Leaked document reveals Commission’s concerns with Telco Regulation, publication delayed


While European Commissioner for the Digital Agenda Neelie Kroes was expected to publish the official proposal for a Regulation of the Telecom Single Market today, the announcement has been pushed back to allow for changes following significant concerns raised by other Commissioners on this hotly-debated legislation.

Contrary to Commissioner Kroes’ statements that the Regulation would protect an open and neutral internet,
leaks of the initial drafts of the Regulation disappointingly revealed an attack on net neutrality (find the most recent leak here). A further leaked internal document published this morning by European Digital Rights (EDRi), showed that various services of the European Commission share the concerns raised by civil society groups.

In particular, DG Justice raised concerns that the Regulation could undermine fundamental rights, such as freedom of expression. The document also warns of the dangers of encouraging preferential agreements between content and access providers, saying, “If not properly ring-fenced, the unlimited contractual freedom of content providers to agree on priority treatment of their content with ISPs will lead to unintended anti-competitive and discriminatory consequences in the medium long term.”

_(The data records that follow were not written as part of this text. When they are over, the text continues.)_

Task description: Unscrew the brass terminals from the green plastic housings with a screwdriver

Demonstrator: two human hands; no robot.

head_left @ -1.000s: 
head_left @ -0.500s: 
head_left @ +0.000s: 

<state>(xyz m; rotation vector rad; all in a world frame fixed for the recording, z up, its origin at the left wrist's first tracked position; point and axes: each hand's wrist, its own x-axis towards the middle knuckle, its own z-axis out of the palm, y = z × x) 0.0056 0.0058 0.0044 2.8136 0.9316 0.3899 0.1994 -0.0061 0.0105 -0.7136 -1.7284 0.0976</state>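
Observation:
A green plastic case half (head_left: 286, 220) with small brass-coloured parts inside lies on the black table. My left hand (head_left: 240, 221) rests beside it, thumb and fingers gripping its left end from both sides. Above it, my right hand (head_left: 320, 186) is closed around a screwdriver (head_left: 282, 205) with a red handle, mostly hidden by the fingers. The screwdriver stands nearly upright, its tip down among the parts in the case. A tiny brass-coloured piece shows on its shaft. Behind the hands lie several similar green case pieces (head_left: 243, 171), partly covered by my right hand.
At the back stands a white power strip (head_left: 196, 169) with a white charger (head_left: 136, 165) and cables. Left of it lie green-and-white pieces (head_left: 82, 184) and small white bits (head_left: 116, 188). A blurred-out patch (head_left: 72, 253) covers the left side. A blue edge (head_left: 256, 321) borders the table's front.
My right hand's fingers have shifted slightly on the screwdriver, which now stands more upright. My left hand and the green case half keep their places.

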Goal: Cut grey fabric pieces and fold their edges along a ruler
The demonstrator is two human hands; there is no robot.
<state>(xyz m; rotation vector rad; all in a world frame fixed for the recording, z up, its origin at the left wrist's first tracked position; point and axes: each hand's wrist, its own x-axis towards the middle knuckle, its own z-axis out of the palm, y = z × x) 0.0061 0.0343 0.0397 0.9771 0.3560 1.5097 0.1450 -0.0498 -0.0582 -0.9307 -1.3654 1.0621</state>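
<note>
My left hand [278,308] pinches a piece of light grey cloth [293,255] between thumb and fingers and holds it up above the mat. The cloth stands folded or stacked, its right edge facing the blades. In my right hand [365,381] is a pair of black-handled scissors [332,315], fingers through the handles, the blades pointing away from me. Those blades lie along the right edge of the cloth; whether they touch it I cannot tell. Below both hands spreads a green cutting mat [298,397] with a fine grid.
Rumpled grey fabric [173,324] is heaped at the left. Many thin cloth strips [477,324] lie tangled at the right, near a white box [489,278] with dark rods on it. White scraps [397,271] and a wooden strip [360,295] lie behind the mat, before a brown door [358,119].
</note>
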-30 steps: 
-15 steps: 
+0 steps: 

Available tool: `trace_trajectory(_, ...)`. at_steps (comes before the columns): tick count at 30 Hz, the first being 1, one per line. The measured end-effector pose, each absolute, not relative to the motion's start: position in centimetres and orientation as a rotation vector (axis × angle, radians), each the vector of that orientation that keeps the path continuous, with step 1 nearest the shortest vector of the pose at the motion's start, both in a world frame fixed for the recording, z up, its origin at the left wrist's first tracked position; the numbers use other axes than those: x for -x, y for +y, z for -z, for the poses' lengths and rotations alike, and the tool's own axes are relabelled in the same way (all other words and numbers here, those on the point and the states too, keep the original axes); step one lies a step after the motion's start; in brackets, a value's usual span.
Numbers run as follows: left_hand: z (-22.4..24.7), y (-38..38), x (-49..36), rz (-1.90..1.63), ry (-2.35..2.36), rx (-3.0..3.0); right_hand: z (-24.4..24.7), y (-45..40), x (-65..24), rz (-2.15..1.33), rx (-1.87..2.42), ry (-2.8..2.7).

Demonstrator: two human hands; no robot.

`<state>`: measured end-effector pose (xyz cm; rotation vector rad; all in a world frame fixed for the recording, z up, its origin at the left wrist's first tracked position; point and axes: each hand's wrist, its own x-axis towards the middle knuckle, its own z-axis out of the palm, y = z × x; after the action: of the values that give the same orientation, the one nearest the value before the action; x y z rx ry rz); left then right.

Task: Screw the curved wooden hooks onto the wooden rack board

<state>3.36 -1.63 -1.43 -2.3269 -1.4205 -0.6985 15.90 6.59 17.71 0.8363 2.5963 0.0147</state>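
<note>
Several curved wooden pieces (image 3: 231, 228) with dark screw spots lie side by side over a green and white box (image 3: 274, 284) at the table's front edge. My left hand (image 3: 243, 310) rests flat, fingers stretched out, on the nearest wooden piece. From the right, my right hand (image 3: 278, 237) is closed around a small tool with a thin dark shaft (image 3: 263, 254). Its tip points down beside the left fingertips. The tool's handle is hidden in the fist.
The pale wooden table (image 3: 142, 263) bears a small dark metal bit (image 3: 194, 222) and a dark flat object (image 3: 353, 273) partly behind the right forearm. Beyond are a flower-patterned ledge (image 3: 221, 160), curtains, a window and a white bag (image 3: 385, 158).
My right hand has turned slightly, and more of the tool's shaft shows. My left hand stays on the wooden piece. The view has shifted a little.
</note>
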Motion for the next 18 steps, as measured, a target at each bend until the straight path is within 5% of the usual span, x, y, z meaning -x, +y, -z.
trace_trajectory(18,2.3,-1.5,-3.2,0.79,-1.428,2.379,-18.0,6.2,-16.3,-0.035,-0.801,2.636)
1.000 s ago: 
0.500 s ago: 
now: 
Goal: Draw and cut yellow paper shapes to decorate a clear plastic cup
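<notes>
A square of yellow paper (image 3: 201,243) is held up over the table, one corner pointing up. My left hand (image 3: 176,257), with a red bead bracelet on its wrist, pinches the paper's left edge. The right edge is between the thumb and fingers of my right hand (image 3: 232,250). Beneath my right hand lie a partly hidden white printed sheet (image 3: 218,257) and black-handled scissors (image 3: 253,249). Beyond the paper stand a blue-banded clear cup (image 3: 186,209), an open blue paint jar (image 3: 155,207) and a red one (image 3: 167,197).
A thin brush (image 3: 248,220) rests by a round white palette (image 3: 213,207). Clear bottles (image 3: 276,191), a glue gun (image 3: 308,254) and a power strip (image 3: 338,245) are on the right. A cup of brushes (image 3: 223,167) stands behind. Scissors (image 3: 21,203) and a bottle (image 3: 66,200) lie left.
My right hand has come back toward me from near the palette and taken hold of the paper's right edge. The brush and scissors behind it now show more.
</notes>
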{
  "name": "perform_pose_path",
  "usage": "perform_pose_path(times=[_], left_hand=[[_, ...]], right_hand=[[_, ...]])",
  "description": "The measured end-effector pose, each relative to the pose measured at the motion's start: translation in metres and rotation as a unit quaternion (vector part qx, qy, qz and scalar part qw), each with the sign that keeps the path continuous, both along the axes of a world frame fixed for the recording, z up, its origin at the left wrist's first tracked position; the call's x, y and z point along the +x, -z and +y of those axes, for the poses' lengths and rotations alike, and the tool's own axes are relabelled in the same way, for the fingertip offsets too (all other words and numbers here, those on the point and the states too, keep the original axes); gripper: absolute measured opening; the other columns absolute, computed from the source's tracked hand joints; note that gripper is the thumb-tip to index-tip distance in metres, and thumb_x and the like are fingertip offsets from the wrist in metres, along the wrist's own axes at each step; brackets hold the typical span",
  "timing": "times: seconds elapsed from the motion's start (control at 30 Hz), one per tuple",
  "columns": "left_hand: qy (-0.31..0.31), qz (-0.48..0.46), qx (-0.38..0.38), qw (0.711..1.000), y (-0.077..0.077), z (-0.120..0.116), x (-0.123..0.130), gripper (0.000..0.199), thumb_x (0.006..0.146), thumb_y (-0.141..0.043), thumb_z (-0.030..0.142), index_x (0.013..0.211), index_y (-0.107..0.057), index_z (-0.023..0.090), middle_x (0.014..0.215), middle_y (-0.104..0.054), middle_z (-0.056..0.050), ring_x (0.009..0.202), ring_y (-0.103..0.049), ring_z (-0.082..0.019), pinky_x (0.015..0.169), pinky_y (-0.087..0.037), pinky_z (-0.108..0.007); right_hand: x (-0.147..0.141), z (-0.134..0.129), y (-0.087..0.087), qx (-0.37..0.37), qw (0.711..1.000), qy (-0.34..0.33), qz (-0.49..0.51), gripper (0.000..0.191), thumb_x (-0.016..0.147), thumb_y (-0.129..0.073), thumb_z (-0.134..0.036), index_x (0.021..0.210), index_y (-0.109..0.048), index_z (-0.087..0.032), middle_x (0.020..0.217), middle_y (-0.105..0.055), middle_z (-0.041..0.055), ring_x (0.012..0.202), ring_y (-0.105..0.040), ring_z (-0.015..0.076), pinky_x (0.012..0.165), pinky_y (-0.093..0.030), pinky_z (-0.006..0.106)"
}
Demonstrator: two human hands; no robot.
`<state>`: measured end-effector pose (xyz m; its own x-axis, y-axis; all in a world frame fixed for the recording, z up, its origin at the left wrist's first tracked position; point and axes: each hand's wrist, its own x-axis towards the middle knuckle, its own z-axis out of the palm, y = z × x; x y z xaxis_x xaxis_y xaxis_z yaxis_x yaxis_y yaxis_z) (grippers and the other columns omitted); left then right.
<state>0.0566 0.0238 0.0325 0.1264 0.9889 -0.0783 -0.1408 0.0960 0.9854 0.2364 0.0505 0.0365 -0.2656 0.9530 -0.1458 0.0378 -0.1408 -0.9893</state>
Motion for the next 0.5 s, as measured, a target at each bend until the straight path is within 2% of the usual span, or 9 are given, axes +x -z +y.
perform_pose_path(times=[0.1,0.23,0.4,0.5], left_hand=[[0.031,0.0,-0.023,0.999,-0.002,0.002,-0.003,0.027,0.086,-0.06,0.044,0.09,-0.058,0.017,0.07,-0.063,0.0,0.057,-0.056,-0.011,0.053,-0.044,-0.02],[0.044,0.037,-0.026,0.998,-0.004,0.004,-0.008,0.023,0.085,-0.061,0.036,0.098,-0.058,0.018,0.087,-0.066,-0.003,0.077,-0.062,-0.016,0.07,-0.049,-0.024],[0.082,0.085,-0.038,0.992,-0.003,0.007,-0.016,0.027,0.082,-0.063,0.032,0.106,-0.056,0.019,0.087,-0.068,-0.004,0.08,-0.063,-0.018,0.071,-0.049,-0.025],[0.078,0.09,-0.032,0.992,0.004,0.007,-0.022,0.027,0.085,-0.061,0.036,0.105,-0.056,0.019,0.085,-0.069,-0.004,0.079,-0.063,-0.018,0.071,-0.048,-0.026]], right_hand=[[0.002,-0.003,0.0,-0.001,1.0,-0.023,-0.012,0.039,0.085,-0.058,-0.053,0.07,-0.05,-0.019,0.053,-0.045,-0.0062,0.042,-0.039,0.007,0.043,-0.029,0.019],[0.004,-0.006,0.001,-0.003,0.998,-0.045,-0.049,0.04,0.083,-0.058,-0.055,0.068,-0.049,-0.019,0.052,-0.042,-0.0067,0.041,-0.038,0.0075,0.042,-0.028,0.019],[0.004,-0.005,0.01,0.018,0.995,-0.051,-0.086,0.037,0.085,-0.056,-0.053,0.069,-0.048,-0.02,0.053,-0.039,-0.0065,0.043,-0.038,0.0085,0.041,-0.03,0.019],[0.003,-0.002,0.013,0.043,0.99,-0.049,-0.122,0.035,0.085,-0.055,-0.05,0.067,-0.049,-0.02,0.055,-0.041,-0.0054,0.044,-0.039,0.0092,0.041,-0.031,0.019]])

The Commissioner for Enterprise and Industry is equally concerned that such an undermining of net neutrality would have an adverse effect on EU entrepreneurs, an element ironically highlighted by Commissioner Kroes herself
only a few short months ago.

As  result of a discussion held this afternoon in Strasbourg – as
reported to Reuters by an EU senior official – 25 Commissioners to 3 agreed that the proposed text still needs significant improvement, particularly on the aspects relating to net neutrality.

The College of European Commissioners has delayed the publication of the Regulation until September 12. It is yet to be seen if and to what degree the draft will be changed, however, if adequately amended
it could mean strong, binding legislation protecting the principle of net neutrality for the entire continent.